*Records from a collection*
# # # # # # #

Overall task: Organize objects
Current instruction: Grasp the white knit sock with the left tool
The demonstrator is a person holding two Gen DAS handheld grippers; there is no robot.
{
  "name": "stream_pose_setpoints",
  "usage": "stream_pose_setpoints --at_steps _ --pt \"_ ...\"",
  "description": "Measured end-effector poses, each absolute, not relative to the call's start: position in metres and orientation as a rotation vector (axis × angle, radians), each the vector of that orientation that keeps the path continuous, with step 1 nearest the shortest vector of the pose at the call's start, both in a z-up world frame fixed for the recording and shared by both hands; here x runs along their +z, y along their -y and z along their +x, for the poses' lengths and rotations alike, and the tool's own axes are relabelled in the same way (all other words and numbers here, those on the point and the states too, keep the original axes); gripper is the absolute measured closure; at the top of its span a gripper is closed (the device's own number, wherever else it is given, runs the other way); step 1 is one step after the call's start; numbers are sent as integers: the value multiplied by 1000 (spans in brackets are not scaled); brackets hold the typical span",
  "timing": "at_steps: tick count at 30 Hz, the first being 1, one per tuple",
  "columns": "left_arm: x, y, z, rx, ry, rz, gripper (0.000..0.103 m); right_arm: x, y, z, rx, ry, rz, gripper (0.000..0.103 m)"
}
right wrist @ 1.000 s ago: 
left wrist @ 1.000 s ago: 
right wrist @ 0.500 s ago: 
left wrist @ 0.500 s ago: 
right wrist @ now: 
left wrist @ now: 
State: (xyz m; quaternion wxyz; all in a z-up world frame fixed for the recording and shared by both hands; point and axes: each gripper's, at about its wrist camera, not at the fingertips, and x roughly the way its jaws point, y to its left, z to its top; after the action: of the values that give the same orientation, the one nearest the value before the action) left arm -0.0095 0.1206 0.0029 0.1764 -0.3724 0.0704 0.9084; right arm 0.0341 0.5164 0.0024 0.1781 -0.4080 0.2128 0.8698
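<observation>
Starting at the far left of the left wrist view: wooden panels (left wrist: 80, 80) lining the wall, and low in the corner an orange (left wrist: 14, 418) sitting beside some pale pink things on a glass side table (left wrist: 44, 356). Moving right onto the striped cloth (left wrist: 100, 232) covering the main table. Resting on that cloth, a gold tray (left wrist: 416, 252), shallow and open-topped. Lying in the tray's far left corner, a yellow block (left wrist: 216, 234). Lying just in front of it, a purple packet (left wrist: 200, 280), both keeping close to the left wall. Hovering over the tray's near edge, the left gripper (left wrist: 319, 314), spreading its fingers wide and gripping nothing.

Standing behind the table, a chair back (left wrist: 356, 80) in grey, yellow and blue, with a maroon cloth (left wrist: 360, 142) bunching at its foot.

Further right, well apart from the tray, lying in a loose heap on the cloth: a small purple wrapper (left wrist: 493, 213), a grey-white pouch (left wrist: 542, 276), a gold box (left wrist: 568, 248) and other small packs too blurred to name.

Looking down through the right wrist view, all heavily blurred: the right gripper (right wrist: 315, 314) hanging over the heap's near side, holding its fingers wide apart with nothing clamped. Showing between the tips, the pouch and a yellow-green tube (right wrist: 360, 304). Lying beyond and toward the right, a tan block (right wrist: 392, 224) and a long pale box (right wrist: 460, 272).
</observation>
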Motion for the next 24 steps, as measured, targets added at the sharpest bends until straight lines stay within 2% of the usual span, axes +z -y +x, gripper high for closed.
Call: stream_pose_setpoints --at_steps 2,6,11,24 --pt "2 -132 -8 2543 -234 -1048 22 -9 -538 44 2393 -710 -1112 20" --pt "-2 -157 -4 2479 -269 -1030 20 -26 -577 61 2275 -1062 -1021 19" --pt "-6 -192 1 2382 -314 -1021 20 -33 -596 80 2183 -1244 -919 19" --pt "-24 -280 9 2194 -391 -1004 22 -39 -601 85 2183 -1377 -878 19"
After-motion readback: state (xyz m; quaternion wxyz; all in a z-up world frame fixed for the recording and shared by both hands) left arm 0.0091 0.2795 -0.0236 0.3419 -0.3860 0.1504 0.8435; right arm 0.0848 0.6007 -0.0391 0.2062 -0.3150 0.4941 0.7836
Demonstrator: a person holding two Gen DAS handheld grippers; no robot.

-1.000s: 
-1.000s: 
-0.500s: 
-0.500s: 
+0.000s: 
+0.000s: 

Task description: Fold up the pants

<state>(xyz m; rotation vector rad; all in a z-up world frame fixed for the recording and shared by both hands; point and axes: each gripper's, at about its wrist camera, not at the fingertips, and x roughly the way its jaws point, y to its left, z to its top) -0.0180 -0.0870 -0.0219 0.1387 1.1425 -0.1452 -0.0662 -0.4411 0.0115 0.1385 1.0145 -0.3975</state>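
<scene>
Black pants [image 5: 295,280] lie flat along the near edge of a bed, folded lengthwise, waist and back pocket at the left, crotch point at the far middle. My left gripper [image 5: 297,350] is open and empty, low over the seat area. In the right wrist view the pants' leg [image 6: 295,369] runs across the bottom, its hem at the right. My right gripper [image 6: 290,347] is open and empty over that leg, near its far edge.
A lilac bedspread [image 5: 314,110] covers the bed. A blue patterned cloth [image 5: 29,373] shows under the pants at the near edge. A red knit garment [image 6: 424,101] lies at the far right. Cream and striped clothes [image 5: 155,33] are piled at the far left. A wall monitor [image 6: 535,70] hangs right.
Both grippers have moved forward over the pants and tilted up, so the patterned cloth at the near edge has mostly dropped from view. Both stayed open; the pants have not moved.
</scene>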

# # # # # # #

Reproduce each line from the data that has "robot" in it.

The demonstrator is a person holding two Gen DAS handheld grippers; there is no robot.
Demonstrator: a person holding two Gen DAS handheld grippers; no robot.

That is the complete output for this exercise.